Last modified 6 years ago Last modified on 05/26/11 04:15:06
                 GFS1 Fast Statfs() Implementation


Installation and Run Script
Changes checked into CVS, archived at:

The usage is a little bit awkward - the "gfs_tool" command has to be 
run on each and every node after mount (to turn this option on). Upon 
any unclean umount (e.g. node crashes) and re-mount, the procedure has
to be re-run again (i.e. run gfs_tool on each and every node).

shell> gfs_tool settune <mount point> statfs_fast 1

The old behavior can be dynamically brought back any time by:

shell> gfs_tool settune <mount point> statfs_fast 0

A quick test on a quiet cluster results:

dhcp145 (1 cpu HP): old df took 0.875 seconds, new df 0.008 second
dhcp146 (4 cpus DELL): old df took 0.808 seconds, new df 0.006 second.

The Problem and GFS2's Approach
GFS disk blocks are managed by its Resource Groups (RG) in a distributed 
manner. The filesystem is divided into 256MB-per-RG sections. Each RG 
manages its own disk blocks and stores the block usage statistics in its 
own control structures. The "statfs" system call (a frequently invoked
function that has been used by some popular commands such as "df") goes
thru all RGs to add the usage counts together. This implies in a 1-TB 
filesystem, each statfs() call would need to scan totally 4096 
(1024*1024/256) RGs to obtain the required data. The most troublesome 
aspect of this implementation is that it has to obtain 4096 shared (read) 
RG locks across the cluster before this call can be completed.

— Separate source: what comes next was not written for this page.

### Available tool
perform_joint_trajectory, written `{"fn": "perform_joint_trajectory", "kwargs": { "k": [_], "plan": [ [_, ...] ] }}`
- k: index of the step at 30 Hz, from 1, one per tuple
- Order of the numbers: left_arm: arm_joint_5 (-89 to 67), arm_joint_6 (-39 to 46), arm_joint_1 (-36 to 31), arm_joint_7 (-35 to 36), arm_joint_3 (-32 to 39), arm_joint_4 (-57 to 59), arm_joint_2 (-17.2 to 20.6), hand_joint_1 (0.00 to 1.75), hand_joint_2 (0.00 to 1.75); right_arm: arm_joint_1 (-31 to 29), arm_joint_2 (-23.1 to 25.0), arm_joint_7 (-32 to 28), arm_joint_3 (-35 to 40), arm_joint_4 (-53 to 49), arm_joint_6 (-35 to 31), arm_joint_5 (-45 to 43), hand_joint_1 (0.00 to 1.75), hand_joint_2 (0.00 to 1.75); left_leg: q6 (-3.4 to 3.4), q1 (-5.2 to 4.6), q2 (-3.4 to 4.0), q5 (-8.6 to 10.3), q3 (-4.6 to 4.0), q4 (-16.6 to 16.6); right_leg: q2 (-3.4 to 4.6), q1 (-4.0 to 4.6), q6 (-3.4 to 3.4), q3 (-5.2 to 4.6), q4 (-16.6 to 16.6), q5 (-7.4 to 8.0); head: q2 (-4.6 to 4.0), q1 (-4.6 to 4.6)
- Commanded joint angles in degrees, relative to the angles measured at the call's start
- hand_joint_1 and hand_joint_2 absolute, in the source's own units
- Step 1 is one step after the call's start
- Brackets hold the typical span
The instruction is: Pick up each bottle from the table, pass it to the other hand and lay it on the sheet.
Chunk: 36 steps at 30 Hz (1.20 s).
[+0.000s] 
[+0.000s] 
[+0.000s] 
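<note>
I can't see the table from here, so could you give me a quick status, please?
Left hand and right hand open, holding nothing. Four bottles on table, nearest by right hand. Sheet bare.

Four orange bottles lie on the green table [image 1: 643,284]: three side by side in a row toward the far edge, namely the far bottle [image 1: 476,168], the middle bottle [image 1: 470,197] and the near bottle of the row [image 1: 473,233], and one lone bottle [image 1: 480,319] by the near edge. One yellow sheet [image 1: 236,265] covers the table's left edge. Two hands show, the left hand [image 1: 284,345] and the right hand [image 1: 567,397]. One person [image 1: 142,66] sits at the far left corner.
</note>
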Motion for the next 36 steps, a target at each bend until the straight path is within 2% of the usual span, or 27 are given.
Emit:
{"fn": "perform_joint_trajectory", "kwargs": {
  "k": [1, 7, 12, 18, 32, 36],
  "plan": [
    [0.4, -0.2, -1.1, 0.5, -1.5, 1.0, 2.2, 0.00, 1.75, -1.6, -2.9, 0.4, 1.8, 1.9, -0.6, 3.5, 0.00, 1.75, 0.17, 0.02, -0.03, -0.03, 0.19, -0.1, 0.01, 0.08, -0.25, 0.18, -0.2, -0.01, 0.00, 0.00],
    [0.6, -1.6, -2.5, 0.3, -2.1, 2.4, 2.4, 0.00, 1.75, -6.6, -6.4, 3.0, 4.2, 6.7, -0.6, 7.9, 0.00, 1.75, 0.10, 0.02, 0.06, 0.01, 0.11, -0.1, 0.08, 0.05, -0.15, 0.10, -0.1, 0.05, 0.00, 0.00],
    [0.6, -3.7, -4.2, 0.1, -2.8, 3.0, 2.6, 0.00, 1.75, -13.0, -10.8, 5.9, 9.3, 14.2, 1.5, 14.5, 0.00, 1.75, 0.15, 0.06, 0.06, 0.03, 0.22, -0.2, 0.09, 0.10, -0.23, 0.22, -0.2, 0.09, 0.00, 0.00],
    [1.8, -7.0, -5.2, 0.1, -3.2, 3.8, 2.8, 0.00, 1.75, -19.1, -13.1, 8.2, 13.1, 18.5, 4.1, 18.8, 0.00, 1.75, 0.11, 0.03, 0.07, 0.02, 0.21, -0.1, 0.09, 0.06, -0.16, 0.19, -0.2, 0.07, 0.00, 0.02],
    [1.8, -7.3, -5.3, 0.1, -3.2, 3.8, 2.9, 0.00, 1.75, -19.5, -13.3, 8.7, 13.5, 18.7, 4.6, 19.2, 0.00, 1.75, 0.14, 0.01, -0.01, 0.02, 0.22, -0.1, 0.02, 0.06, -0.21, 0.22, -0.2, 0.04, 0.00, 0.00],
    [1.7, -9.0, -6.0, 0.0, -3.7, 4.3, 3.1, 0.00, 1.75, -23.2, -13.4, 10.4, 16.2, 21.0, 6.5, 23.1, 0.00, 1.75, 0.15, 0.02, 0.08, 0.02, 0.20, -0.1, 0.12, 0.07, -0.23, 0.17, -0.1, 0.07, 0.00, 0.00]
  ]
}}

GFS2 alleviates the issue by writing the local (per node) statfs changes 
into a per node file upon disk block changes. Every "gt_statfs_quantum" 
seconds (a tunable, default to 30), the "quotad" daemon adds the local 
changes into a cluster-wide master file (one per filesystem) and 
subsequently zeros out its local copy. The original author commented:

"The end effect is that a df can be completed without any network access 
(just a local spinlock) without affecting [de]allocation performance.  
What you give up is the ability to see statfs changes that have happened 
very recently on other nodes in the cluster.  I believe it will be good 
enough for most uses."

GFS1 Port
There are few compromises made while porting GFS2 approach over (to 
GFS1), mostly to avoid on-disk structure changes. Note that GFS2 
allocates (number-of-nodes + 1) physical files into disk during mkfs 
time but GFS1 only has one extra space (the unused license file) for 
this purpose. We deviate from from GFS2 implementation by writing the 
local per-node changes into a memory buffer. This, in turns, creates 
a recovery issue - upon unclean shutdown (say, one node crashes before 
it can syncs the changes into the master file), the local in-memory 
changes will be lost. There are few possible approaches currently on 
the table to handle this. One of them is adding an on-disk version 
number (as part of the master file contents). With unclean umount, 
right after journal recovery, the on-disk version number is bumped up 
by one and the master copy is updated with the statfs data obtained 
from the old method. Whenever a node is ready for flushing its changes, 
seeing on-disk version number is higher than the local (saved) version 
number, instead of adding its local changes into the master file, it 
should zero out the local copy and bumps up its local version number, 
assuming the local changes have been incorporated into the data obtained 
via old method. The side effect of this approach is that after each 
unclean umount, the statistics will be off (hopefully) in a negligible 
scale from that point on. This "negligible" side effect is debatable but 
one could argue that under GFS's distributed nature (not having a 
centralized meta data server), no matter what we do, the statistics is 
always an approximation, even with current performance-plagued old method 
(where the lock is released asynchronously as soon as its RG data is read).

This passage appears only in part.